#### [Data excerpt]
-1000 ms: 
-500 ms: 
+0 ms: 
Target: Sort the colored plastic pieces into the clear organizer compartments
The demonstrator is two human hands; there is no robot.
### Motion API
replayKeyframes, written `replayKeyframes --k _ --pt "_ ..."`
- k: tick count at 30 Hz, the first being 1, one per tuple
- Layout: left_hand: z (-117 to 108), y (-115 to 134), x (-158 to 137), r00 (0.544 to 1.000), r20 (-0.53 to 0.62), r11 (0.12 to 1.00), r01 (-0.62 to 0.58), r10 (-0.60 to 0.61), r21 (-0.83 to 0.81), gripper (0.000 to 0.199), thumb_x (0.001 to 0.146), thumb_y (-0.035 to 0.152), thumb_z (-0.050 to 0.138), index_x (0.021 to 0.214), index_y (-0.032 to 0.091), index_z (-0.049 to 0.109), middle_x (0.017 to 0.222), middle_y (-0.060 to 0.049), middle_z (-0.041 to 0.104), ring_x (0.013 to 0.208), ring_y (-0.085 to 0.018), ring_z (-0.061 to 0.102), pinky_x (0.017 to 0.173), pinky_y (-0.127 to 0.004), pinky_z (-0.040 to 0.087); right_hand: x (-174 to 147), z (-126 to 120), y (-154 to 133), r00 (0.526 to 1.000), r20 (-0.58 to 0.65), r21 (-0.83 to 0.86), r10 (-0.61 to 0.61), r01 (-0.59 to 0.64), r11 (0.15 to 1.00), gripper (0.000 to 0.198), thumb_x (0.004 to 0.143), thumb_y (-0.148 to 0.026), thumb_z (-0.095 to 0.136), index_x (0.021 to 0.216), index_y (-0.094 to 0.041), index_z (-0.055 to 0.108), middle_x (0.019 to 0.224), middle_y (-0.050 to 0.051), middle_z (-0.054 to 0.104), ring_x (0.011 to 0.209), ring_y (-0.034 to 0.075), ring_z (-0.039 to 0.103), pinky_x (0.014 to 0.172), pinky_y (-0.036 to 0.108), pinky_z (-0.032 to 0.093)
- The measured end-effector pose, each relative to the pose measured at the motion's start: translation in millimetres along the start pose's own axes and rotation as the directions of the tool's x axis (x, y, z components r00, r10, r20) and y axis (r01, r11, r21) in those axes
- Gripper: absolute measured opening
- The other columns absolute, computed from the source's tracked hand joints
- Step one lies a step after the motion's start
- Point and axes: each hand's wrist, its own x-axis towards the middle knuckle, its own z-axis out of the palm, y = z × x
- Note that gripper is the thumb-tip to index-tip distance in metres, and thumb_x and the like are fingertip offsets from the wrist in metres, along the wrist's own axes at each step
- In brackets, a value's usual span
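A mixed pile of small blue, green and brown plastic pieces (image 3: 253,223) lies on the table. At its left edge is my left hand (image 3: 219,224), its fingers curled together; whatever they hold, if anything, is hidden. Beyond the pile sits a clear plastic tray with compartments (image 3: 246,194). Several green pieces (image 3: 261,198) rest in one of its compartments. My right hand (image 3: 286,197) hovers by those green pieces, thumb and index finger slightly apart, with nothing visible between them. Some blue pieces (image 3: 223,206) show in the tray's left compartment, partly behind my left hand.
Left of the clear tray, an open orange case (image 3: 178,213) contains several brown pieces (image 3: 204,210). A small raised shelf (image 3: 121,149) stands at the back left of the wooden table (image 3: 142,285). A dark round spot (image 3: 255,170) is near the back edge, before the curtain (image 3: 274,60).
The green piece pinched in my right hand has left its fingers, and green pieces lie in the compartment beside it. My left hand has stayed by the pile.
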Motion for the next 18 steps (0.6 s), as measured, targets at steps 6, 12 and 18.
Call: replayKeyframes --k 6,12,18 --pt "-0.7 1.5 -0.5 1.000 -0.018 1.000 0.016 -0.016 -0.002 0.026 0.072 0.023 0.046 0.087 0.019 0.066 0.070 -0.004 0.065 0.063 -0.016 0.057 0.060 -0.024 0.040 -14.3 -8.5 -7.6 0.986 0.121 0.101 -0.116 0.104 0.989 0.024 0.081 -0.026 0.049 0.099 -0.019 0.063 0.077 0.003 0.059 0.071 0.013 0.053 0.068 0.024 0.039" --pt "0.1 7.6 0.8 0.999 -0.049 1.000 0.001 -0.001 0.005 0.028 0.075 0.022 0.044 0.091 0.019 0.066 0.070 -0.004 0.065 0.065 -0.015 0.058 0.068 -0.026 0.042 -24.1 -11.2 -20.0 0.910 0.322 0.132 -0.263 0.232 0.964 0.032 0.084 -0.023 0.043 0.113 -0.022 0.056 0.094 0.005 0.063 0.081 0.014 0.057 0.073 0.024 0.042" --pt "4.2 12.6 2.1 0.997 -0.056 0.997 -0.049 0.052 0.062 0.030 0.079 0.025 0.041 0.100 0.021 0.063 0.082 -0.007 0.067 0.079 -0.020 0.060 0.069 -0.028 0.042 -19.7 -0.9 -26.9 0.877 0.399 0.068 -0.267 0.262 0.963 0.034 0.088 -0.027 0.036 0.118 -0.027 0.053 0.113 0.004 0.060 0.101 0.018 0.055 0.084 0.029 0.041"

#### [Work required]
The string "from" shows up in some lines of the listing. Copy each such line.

#### [Completed exercise]
- The other columns absolute, computed from the source's tracked hand joints
- Note that gripper is the thumb-tip to index-tip distance in metres, and thumb_x and the like are fingertip offsets from the wrist in metres, along the wrist's own axes at each step

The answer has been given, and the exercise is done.